EXERCISE AIM: Look through the entries below and extract exactly the lines from the one containing "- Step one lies" through the one containing "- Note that", ends included.

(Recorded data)
■ ■ ■ ■

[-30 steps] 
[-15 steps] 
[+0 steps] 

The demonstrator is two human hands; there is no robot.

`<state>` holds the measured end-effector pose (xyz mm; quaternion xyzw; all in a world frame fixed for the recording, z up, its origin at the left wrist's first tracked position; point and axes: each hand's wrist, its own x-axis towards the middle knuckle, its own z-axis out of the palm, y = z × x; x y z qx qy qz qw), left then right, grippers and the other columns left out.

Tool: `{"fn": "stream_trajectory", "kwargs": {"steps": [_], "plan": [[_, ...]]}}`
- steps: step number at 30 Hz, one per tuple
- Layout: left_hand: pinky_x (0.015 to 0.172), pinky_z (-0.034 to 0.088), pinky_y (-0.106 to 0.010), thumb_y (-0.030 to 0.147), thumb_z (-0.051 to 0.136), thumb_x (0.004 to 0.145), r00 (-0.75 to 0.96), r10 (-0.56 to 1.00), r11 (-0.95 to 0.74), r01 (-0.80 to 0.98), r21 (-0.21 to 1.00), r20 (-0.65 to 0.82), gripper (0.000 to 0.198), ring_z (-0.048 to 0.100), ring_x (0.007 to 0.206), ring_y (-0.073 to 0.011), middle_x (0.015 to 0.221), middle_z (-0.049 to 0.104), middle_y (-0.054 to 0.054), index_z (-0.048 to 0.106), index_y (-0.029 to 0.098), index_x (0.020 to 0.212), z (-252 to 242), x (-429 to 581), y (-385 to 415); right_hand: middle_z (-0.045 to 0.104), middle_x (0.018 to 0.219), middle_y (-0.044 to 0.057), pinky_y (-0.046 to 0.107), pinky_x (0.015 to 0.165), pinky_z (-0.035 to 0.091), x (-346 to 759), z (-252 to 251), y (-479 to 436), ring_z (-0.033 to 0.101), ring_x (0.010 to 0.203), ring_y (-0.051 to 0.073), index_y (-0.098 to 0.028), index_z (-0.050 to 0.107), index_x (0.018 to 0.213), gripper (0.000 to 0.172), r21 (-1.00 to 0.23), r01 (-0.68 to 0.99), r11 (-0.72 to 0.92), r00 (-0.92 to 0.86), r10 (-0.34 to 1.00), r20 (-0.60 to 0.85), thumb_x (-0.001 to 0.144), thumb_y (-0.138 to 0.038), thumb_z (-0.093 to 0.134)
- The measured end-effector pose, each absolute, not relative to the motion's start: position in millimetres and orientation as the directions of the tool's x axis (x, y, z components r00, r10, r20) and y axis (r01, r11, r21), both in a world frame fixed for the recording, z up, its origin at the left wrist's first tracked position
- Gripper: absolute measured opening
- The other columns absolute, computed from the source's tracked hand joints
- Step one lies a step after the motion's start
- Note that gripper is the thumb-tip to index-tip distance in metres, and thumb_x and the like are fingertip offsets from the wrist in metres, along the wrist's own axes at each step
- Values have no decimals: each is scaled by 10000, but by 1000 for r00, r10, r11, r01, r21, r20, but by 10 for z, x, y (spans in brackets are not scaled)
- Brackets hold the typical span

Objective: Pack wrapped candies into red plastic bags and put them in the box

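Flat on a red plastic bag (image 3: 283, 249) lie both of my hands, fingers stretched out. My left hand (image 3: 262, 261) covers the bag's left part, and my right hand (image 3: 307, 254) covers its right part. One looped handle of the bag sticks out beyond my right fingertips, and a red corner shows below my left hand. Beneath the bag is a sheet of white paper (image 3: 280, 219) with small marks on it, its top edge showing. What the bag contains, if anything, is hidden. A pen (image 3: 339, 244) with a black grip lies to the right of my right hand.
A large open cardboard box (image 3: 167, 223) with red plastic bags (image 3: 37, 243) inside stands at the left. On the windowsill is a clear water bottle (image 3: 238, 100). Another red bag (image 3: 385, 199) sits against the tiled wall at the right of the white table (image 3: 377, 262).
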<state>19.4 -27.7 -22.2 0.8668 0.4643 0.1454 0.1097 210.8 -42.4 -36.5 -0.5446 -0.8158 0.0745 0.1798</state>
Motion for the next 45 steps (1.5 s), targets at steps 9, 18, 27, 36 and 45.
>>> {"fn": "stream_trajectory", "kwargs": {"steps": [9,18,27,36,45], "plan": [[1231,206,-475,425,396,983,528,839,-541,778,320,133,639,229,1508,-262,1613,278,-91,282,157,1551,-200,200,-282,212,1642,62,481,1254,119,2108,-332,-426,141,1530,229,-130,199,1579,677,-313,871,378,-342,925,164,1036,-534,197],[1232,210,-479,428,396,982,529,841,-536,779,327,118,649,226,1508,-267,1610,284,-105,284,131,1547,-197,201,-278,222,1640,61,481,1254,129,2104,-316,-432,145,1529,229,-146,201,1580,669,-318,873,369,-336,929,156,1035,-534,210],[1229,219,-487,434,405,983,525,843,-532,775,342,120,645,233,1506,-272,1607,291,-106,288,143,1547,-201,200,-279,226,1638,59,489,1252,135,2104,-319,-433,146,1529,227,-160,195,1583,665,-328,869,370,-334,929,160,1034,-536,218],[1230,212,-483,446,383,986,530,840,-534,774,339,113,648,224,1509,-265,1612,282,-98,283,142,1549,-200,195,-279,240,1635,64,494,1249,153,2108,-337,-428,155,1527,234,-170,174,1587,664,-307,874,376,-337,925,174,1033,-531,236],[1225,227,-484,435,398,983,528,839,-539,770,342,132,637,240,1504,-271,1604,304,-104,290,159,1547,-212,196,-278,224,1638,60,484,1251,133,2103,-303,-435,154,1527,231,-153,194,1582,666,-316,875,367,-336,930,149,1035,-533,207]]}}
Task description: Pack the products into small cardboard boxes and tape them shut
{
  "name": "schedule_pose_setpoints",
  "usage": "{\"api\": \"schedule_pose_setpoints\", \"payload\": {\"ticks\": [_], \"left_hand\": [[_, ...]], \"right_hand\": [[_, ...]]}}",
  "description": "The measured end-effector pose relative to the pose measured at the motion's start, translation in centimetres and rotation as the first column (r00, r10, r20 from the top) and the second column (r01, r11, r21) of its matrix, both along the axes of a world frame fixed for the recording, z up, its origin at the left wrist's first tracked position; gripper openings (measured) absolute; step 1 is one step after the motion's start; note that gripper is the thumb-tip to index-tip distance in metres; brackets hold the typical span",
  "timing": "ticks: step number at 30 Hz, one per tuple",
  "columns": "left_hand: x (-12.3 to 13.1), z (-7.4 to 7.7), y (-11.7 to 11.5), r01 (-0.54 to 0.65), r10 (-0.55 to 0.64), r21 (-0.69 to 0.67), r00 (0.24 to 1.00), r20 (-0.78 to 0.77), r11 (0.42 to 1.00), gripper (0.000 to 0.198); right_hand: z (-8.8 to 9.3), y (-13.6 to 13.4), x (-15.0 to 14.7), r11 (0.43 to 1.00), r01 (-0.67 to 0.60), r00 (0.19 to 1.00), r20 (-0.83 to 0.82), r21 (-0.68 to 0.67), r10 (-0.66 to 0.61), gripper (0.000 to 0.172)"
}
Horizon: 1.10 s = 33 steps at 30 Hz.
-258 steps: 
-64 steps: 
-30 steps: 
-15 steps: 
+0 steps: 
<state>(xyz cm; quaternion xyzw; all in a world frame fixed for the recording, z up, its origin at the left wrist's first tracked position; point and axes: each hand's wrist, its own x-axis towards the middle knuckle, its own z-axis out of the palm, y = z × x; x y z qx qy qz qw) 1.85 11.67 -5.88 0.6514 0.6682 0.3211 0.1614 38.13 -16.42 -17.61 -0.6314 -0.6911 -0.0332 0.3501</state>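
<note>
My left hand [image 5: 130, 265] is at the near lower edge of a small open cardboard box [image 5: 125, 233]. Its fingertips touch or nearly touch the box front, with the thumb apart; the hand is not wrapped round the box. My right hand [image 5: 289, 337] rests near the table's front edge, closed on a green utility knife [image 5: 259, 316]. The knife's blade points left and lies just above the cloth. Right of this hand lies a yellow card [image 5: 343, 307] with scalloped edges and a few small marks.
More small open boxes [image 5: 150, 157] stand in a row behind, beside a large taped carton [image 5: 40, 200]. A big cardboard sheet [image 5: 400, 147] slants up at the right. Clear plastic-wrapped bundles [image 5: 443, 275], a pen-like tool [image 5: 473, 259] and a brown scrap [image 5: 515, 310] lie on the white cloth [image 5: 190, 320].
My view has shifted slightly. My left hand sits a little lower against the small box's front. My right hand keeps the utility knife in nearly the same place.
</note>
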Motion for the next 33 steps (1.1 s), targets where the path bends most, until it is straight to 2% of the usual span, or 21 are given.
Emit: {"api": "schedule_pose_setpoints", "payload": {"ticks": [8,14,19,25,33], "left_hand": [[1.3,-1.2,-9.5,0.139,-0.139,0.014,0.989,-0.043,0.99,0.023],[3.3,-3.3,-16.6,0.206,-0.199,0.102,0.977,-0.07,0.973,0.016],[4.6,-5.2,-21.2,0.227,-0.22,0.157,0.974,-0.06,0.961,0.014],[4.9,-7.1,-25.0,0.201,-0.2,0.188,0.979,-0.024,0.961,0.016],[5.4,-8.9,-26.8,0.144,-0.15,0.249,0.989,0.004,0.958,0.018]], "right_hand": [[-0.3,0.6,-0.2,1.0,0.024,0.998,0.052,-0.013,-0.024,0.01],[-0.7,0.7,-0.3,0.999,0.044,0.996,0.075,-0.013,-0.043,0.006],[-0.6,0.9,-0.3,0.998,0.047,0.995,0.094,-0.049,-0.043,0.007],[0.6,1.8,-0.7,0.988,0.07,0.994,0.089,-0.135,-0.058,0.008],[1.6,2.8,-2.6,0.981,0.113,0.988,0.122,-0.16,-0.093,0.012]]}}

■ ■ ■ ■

SOLUTION BELOW:
- Step one lies a step after the motion's start
- Note that gripper is the thumb-tip to index-tip distance in metres, and thumb_x and the like are fingertip offsets from the wrist in metres, along the wrist's own axes at each step

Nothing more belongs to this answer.